■ TASK ■
In the records below, find the line with "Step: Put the", then copy each line exactly until you have copied the line with "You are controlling". Leave any picture out.

■ SOURCE MATERIAL ■
+++++
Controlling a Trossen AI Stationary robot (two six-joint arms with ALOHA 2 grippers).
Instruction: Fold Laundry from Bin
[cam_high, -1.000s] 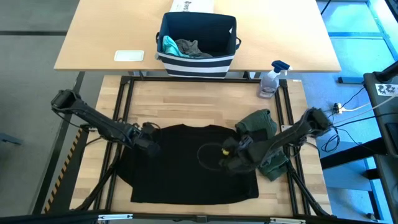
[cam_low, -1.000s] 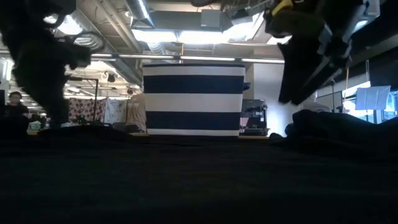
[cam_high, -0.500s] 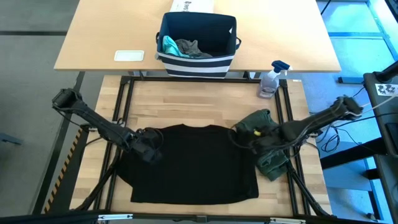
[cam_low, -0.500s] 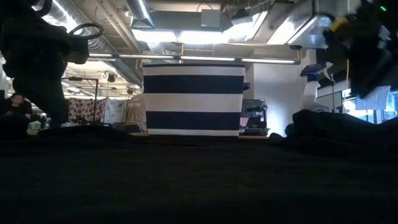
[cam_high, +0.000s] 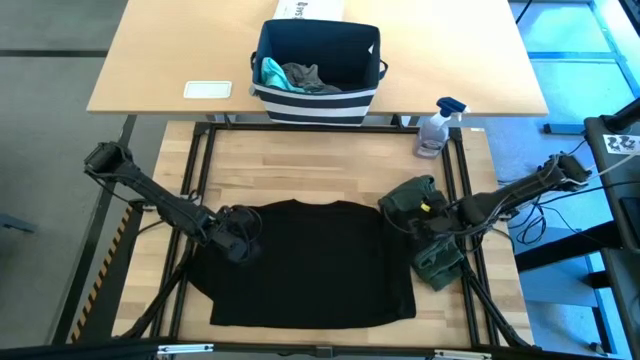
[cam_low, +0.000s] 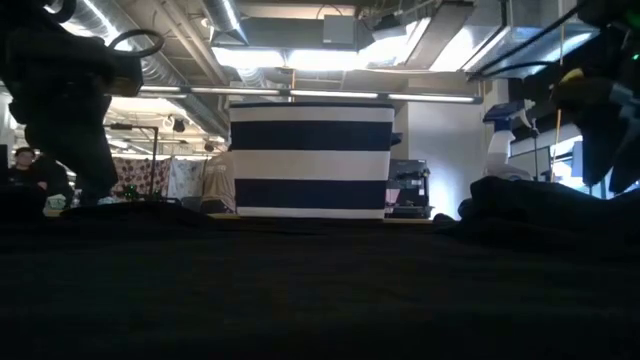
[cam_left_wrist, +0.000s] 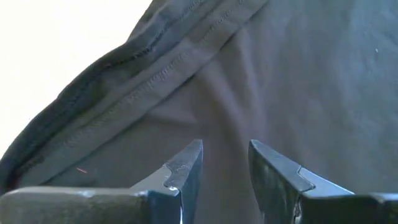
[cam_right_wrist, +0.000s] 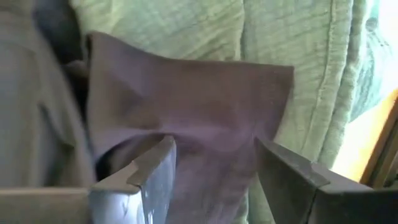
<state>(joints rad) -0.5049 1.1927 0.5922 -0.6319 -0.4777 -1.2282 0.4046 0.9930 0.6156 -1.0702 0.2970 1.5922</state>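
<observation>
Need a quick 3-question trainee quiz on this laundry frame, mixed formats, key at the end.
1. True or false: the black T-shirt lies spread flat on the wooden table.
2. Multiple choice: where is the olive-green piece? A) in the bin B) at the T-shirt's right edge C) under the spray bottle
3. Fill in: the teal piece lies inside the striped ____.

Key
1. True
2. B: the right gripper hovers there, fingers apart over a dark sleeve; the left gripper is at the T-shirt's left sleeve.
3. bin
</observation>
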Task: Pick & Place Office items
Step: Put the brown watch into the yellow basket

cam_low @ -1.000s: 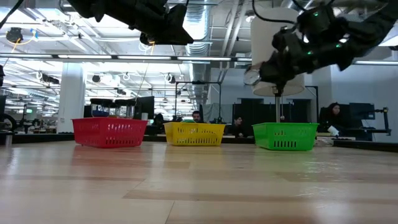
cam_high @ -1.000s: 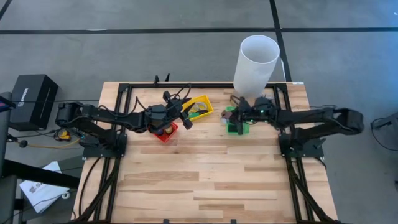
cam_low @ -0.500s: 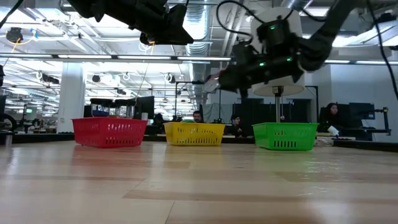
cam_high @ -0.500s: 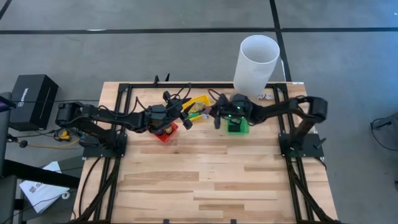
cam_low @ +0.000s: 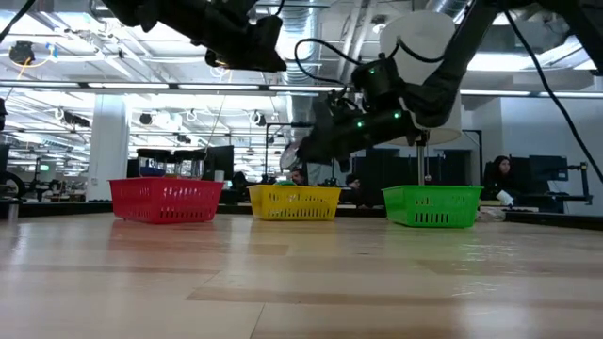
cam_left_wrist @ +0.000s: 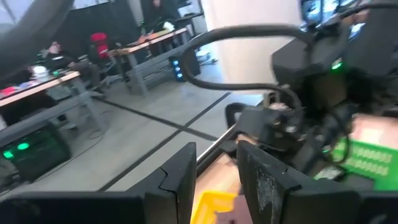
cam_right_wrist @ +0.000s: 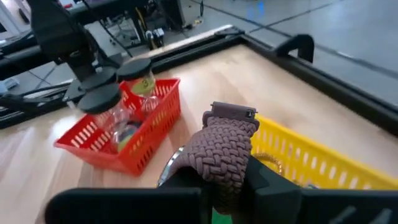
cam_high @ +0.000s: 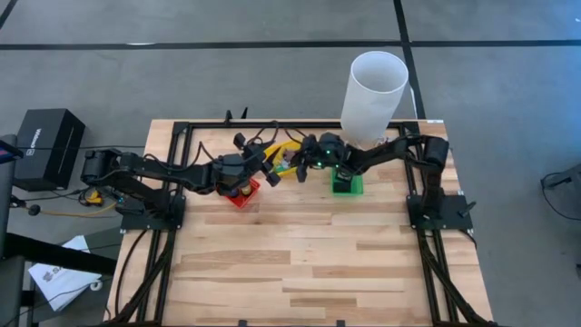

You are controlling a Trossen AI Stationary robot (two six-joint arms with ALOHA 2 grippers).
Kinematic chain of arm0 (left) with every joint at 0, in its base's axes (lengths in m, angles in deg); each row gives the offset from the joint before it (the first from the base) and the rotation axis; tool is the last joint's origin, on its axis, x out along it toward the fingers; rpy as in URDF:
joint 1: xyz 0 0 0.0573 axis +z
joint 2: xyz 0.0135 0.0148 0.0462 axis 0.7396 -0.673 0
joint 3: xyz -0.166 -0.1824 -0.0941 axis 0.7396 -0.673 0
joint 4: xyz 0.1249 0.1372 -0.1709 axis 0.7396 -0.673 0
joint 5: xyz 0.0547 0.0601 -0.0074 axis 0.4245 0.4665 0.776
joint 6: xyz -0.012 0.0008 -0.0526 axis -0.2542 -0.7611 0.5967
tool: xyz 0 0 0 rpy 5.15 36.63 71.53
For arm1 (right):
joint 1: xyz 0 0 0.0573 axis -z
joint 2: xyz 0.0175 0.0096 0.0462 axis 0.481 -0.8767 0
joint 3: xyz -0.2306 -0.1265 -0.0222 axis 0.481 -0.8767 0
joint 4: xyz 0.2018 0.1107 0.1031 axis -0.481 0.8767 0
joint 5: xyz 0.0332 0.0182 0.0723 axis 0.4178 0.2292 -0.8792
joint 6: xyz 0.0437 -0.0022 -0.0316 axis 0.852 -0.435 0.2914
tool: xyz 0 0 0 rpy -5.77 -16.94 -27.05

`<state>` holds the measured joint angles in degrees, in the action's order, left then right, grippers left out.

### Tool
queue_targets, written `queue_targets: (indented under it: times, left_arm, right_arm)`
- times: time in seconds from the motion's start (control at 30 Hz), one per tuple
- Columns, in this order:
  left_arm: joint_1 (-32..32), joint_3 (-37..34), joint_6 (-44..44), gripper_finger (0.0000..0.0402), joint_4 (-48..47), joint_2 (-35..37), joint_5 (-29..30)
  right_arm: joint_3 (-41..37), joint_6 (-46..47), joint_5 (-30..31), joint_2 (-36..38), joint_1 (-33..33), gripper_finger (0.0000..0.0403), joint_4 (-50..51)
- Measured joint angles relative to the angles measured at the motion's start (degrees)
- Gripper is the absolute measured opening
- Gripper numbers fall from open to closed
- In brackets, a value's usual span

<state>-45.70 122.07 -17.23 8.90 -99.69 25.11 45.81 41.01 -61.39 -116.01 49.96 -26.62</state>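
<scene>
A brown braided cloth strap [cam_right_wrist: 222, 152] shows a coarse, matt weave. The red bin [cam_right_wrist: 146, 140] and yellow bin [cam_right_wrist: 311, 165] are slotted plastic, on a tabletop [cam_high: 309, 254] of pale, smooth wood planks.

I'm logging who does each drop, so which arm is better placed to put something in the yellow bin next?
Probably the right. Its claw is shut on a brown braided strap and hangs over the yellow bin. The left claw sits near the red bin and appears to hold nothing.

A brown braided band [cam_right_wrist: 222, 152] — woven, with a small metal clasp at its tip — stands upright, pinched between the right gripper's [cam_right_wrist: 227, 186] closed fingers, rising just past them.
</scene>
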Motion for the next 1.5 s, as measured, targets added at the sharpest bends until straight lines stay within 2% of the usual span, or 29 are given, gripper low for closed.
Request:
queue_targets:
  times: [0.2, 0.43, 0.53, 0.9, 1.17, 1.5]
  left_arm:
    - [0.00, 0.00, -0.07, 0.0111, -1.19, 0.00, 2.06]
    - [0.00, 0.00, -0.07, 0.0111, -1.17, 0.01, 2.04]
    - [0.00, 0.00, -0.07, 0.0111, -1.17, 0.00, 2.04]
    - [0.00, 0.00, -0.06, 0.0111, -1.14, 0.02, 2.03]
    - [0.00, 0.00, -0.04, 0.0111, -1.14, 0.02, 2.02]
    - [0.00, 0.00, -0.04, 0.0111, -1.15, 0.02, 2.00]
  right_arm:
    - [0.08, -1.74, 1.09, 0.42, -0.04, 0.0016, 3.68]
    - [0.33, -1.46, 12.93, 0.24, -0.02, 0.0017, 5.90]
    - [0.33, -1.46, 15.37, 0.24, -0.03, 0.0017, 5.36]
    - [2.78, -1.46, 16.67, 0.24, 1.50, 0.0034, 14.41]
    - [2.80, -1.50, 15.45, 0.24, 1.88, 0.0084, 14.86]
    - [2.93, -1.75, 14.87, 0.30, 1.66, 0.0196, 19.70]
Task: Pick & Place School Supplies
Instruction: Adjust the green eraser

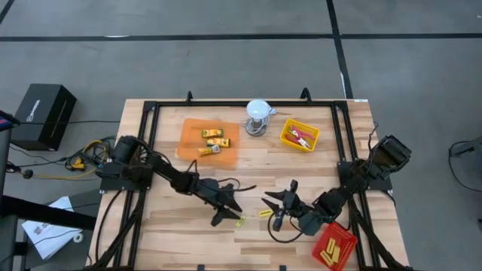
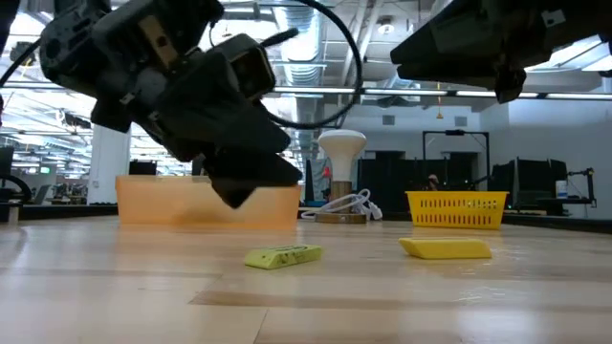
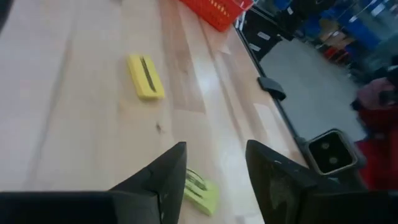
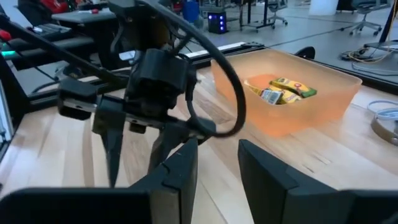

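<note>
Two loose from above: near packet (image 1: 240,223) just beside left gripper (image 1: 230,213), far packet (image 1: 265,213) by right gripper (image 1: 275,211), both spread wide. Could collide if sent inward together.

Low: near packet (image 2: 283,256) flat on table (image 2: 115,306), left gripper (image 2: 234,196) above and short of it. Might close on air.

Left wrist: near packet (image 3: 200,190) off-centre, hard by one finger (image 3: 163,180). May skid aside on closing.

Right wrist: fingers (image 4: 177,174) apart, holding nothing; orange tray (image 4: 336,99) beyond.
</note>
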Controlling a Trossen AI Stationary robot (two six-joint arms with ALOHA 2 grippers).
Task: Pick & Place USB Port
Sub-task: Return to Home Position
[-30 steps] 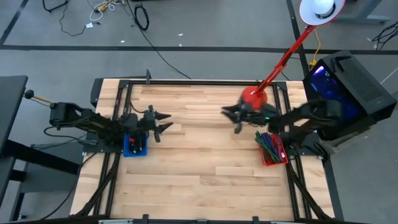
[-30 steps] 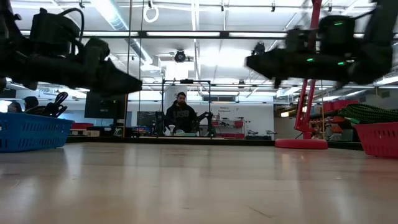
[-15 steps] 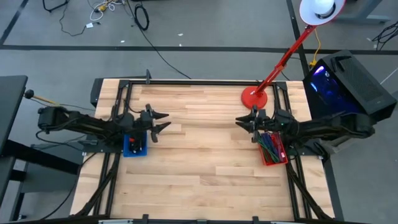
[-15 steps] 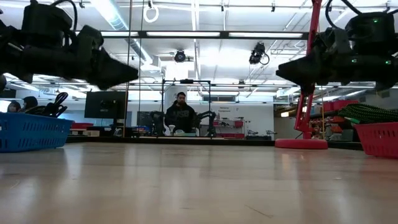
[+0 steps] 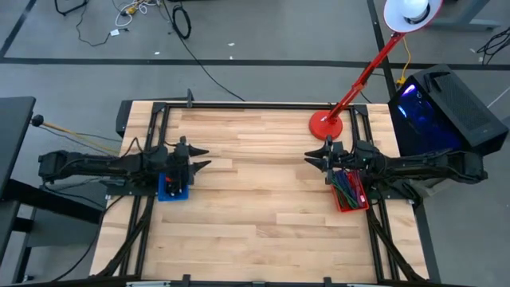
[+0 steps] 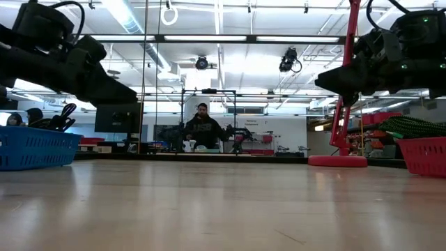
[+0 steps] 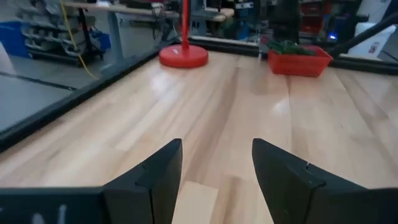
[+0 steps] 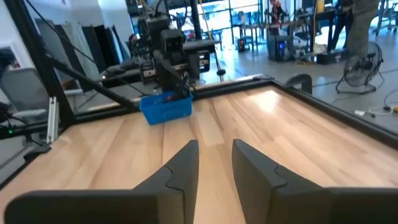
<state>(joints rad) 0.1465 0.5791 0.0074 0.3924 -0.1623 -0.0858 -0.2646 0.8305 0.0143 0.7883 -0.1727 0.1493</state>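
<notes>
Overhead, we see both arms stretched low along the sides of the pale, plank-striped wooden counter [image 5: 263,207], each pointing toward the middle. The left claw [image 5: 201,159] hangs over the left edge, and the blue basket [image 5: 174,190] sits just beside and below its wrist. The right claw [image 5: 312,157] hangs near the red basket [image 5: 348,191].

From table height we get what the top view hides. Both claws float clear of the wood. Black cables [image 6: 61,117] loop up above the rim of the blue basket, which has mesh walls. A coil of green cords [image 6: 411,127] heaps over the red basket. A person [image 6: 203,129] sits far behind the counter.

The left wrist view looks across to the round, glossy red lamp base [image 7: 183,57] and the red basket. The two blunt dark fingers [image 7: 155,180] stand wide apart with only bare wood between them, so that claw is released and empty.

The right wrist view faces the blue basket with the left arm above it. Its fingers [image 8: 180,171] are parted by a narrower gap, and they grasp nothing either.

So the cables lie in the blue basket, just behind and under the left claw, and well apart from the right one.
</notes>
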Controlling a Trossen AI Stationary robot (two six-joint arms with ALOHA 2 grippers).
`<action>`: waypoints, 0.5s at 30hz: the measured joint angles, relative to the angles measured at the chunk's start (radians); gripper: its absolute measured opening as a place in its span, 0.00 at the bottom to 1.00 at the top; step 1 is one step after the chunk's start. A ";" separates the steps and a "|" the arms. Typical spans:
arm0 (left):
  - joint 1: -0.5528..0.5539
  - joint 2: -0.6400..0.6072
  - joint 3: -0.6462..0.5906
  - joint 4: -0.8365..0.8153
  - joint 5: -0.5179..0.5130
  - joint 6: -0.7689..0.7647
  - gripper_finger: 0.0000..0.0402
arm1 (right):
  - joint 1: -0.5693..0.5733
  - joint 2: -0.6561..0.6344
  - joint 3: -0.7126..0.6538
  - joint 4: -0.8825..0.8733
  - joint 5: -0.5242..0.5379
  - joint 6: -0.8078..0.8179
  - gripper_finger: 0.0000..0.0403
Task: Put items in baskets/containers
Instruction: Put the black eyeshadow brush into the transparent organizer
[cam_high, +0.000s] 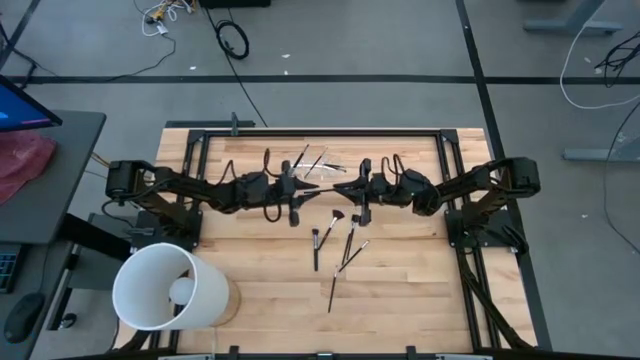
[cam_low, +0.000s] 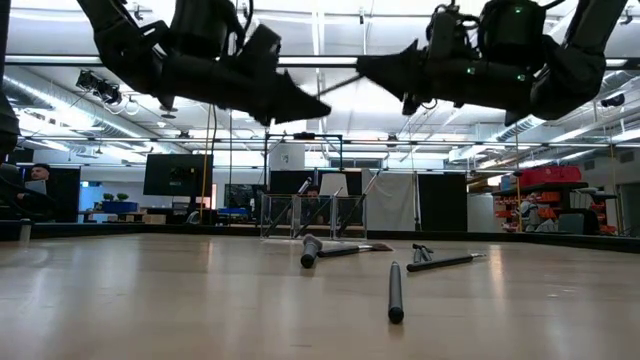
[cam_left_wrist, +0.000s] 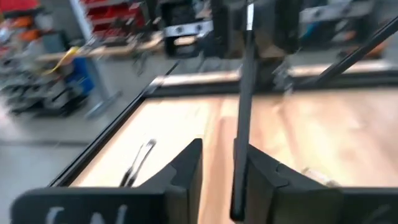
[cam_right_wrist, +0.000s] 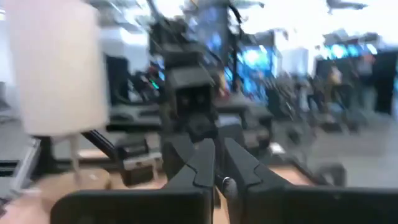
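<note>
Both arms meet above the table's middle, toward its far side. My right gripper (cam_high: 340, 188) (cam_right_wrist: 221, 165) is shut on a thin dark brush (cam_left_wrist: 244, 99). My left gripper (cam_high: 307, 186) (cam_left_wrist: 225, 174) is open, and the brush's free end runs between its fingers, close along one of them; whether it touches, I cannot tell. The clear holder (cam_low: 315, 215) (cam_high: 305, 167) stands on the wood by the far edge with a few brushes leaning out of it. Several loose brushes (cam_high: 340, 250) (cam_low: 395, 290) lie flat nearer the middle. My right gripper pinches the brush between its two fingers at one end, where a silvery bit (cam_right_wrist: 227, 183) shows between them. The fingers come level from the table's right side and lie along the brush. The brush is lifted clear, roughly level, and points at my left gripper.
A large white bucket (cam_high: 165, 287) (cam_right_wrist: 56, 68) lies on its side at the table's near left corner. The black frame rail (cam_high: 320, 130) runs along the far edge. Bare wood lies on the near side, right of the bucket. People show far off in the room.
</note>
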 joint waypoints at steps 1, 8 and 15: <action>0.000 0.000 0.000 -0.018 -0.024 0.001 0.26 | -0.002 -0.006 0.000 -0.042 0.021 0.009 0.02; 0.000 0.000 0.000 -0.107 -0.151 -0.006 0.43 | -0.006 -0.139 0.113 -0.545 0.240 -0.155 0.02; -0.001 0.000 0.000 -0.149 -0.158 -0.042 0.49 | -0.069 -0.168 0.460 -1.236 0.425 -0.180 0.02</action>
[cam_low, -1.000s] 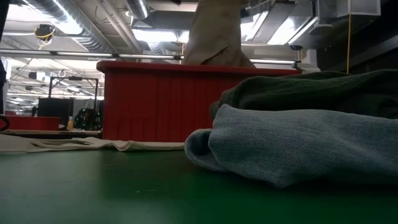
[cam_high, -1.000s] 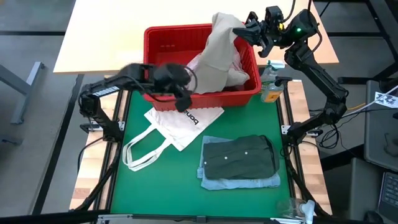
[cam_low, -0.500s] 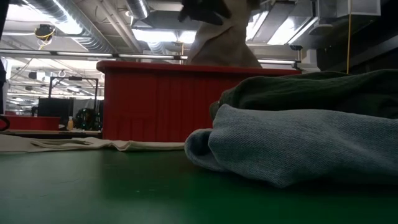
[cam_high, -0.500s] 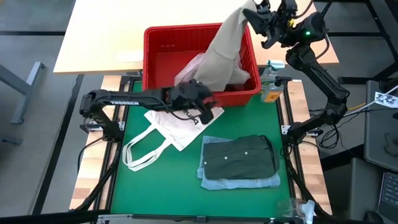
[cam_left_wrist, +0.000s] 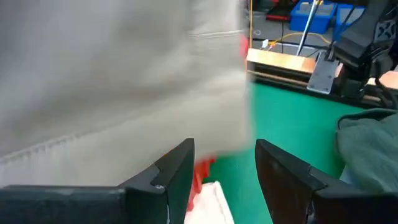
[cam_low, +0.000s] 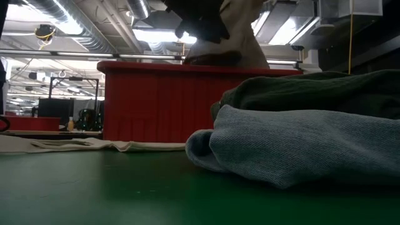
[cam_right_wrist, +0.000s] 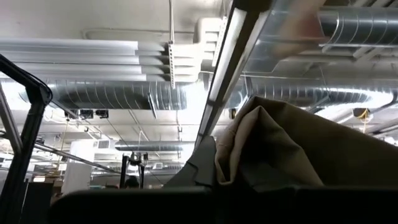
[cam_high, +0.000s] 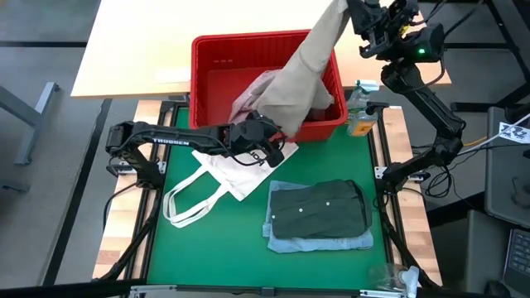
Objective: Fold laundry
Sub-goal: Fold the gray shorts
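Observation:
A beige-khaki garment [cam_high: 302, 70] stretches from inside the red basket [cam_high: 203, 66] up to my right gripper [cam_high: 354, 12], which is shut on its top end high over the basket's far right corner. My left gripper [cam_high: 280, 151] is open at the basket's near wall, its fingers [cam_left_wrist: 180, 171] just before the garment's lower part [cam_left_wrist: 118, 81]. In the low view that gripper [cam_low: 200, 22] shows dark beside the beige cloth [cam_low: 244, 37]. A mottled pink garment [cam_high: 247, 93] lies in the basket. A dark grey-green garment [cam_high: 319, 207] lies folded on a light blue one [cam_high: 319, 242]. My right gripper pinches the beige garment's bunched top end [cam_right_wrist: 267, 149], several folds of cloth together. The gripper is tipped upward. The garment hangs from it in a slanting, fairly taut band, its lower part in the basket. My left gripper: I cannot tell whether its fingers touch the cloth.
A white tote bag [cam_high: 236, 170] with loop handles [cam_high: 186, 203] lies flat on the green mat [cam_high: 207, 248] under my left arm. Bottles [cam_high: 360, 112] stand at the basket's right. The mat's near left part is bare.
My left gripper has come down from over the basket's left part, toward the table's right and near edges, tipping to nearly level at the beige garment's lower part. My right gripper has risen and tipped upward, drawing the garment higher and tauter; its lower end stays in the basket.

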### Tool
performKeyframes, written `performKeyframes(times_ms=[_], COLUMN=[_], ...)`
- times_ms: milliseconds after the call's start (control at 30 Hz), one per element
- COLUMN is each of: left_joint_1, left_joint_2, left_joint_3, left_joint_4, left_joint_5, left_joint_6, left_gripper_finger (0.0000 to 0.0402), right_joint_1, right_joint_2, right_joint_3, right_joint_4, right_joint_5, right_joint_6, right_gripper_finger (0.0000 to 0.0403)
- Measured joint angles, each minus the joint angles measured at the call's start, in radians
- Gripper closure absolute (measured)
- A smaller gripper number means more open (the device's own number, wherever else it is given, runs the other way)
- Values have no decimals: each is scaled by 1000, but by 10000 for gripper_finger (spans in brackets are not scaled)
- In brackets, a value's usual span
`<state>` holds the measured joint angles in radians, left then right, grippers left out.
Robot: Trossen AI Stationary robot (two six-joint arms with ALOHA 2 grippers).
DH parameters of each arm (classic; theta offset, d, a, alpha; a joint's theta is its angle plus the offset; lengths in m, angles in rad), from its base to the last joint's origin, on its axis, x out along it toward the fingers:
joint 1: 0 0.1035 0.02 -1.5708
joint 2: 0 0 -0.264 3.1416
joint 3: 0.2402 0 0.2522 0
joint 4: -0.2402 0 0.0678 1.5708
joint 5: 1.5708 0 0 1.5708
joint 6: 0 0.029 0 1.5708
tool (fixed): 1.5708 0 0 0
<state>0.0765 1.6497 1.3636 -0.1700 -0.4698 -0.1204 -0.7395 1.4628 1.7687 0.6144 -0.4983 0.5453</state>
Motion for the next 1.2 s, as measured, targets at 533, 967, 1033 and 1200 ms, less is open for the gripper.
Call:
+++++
■ EXERCISE RESPONSE ■
Step: Put the brown watch into the yellow basket

cam_low @ -1.000s: 
cam_high @ -1.000s: 
cam_low @ -0.500s: 
cam_high @ -0.500s: 
cam_low @ +0.000s: 
cam_left_wrist @ +0.000s: 
cam_right_wrist @ +0.000s: 
cam_high @ +0.000s: 

You are controlling a Trossen AI Stationary robot (two six-joint arms with ALOHA 2 grippers).

The exercise requires nothing more than what has been given.